- _Records drawn from a dataset_:
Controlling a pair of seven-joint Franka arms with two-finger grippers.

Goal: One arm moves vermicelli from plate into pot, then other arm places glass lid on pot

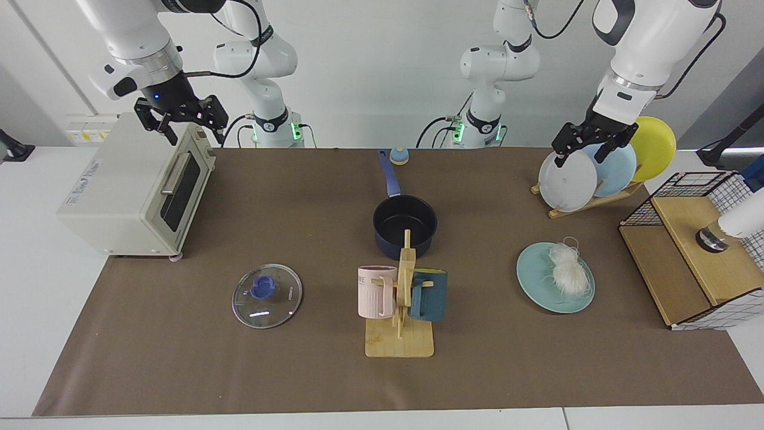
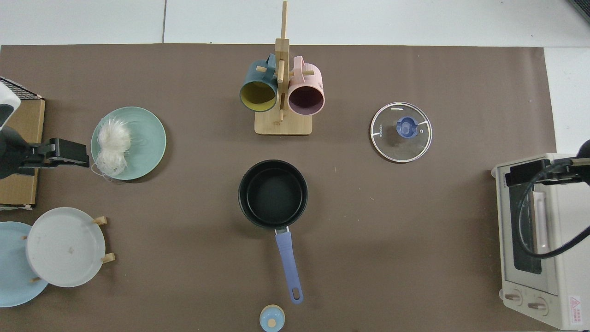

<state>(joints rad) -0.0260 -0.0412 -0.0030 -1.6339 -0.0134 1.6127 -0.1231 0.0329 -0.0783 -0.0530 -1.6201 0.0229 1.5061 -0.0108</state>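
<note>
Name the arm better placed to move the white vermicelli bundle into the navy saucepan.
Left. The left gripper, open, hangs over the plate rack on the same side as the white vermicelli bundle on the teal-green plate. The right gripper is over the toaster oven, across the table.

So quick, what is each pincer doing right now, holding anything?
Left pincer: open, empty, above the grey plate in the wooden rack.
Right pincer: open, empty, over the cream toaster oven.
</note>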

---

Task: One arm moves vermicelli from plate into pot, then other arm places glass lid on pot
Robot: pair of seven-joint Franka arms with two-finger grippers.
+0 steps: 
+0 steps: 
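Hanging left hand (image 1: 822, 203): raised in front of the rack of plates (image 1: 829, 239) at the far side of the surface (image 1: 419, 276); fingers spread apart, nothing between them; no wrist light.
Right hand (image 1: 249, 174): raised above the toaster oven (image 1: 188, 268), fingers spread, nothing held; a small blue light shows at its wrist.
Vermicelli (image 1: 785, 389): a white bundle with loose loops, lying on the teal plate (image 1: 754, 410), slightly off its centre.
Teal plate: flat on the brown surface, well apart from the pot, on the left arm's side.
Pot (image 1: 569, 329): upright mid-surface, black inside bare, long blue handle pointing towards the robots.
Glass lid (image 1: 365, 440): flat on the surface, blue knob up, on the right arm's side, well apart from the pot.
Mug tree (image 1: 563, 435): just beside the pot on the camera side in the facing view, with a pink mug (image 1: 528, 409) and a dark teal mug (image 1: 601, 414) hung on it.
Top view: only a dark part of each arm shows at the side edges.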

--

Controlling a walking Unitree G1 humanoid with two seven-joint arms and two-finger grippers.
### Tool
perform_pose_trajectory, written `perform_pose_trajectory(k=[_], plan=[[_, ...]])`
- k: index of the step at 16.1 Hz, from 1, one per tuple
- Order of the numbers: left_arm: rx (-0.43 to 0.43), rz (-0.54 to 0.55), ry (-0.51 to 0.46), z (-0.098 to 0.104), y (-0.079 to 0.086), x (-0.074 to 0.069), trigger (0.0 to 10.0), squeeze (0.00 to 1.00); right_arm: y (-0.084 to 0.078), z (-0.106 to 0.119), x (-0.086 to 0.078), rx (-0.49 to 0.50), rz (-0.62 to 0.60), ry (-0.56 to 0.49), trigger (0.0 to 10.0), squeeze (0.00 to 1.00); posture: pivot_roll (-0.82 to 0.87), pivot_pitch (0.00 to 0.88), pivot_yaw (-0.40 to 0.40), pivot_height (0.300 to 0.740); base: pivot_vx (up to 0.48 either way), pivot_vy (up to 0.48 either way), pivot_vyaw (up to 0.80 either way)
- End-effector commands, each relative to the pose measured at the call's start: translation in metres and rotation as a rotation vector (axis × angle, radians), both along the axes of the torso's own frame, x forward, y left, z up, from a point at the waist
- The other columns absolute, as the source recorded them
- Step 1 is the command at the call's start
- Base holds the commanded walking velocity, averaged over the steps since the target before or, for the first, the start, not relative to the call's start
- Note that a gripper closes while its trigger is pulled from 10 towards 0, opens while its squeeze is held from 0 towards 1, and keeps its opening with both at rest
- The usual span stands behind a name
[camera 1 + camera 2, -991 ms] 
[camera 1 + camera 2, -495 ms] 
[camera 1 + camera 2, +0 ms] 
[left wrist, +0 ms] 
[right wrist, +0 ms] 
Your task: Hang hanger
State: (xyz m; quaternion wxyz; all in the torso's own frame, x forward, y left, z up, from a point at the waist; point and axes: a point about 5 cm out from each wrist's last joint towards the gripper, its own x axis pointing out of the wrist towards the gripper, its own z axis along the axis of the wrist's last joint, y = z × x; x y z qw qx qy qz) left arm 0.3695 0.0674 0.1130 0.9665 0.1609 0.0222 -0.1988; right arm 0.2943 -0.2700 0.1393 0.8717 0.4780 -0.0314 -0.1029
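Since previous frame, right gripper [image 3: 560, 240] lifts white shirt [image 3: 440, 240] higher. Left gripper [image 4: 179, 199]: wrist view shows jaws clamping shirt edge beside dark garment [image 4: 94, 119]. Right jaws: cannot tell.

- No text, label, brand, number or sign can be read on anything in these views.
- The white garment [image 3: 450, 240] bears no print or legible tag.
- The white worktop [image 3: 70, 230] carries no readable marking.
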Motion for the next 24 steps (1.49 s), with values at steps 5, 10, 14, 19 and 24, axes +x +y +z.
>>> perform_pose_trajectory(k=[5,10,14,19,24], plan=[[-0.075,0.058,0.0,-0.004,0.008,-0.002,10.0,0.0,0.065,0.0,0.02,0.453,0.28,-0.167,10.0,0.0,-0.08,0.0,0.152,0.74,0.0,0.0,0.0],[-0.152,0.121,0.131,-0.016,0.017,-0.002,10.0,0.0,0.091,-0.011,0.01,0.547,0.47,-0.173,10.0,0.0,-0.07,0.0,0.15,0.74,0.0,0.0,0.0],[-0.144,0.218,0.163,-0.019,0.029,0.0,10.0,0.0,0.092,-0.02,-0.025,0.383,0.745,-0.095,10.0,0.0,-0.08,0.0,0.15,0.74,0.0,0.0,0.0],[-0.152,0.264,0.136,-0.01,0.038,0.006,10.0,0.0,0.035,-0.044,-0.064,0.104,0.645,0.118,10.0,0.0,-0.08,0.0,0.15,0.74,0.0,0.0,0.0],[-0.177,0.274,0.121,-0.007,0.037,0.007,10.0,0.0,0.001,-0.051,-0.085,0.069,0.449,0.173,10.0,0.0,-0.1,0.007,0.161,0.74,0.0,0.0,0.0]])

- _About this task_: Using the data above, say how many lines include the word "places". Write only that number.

- _Your solution_: 2